L’Europa è terra di utopia, l’Italia ha recuperato autorevolezza – Il cuore del discorso di Renzi dovrebbe essere proprio il programma dell’Italia per il semestre durante il quale guiderà la Ue, ma le indicazioni concrete scarseggiano. Il premier parte ricordando al Consiglio europeo e al semestre di presidenza che “l’Italia porterà la propria voce con grande determinazione e convinzione”, sarà “un’Italia forte non per il risultato elettorale ma perché è consapevole della propria qualità, della qualità dei propri imprenditori e lavoratori”. Finora ci è mancata, per sentirci protagonisti del processo europeo, “non l’autorevolezza ma l’autostima”. Fase terminata, secondo Renzi: ora “non accettiamo nessuno lezioni di democrazia e democraticità” e non vediamo più nell’Europa “il luogo delle autorizzazioni”, “in cui si vive di codicilli, cavilli e vincoli”. “L’Europa è il luogo dell’utopia – ha detto poi in Senato – in considerazione del fatto che aver scelto di costruire 70 anni di pace, deriva dall’aver scelto la pace in luogo della guerra”. «Oggi l’Italia è più forte», ha proseguito Renzi, anche perché «ha recuperato autostima e autorevolezza per sedersi ai tavoli Ue: ci presentiamo con l’umile consapevolezza, la coriacea determinazione, di poter dire qualcosa».
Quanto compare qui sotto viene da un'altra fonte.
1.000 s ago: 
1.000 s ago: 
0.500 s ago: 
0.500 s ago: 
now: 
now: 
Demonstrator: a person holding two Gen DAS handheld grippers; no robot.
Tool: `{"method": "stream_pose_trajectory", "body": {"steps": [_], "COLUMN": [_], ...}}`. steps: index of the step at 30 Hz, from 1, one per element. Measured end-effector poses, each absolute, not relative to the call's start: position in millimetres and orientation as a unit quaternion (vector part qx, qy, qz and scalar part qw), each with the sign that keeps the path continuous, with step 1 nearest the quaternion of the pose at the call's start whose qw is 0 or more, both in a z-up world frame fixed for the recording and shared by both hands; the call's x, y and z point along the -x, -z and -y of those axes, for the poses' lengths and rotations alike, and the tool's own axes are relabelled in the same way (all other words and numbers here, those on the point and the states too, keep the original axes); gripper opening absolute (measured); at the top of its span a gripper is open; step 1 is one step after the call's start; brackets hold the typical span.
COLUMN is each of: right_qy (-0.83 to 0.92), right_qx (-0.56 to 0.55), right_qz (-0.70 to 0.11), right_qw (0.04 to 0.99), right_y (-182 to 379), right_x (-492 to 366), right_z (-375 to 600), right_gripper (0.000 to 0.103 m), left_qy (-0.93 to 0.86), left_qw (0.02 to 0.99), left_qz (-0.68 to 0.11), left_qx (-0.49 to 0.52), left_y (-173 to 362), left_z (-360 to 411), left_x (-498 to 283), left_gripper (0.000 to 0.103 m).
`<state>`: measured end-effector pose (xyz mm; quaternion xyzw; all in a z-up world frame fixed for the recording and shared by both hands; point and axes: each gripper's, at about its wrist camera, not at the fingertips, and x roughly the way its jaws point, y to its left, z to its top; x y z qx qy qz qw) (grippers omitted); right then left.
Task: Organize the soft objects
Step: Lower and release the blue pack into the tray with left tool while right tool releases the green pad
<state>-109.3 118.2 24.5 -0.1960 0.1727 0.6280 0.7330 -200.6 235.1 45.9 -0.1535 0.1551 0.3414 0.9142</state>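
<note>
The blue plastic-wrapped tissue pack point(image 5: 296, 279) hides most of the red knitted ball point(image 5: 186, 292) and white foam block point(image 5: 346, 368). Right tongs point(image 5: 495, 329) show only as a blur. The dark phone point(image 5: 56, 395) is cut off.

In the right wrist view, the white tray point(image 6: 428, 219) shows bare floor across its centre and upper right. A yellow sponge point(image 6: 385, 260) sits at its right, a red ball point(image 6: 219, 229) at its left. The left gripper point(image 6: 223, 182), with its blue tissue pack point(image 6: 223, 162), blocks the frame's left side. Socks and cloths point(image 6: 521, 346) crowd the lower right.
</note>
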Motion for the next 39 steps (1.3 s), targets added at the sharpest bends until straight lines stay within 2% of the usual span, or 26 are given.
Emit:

Il “metodo” italiano: “Prima decidiamo dove andare, poi chi guida” – Per questo dal vertice di Ypres di giovedì e venerdì – “simbolico che questo primo Consiglio si svolga in un luogo dove si è combattuto”, dice Renzi – deve uscire un “accordo complessivo”: non solo una serie di nomine come “mera presa d’atto di ciò che è accaduto alle elezioni” ma le linee strategiche di sviluppo della Ue di qui al 2019. Ovvero proprio il metodo per cui l’Italia “ha lavorato in questi giorni”: “Prima decidiamo dove andiamo, poi chi guida”, è il riassunto del presidente del Consiglio. Anche perché dal voto europeo è emersa una forte distanza dei cittadini dall’Europa e dalla sua politica economica a causa della quale “abbiamo posizioni nel mondo”. Un “gap di democraticità” che non si colma “indicando Juncker o un altro come presidente della Commissione: chi lo pensa vive su Marte”. “Da questo punto di vista il passaggio di giovedì sera sarà significativo se le nomine (dei nuovi vertici europei, ndr) saranno conseguenza delle idee”.
“O si cambia direzione o non c’è possibilità di sviluppo e crescita” – Quel che serve, anche all’Europa, è una svolta: “Noi non vogliamo inganni, rispettiamo le regole, ma dobbiamo dire che o l’Europa cambia la propria direzione di marcia o non esiste la possibilità di sviluppo e crescita. Senza una diminuzione del numero di disoccupati e la capacità di creare ricchezza non ci sarà stabilità”. L’inversione di marcia non richiede, sul fronte economico, un cambio delle regole europee, ma solo “l’utilizzo dei margini di flessibilità che già ci sono e sono a disposizione dei paesi membri”. L’Italia va a Bruxelles, ha ribadito poi Renzi durante le comunicazioni in Senato, puntando sui “un pacchetto di riforme puntuale, specifico, legato a visione di insieme, che sia in grado abbracciare la legislatura e chiedendo in cambio un riconoscimento di quella flessibilità che sta dentro le regole Ue”. Ovvero: «Se c’è un pacchetto di riforme credibili le regole europee consentono, impongono di aiutare lo sforzo riformatore dei Paesi che hanno voglia di stare nella dinamica di crescita e sviluppo».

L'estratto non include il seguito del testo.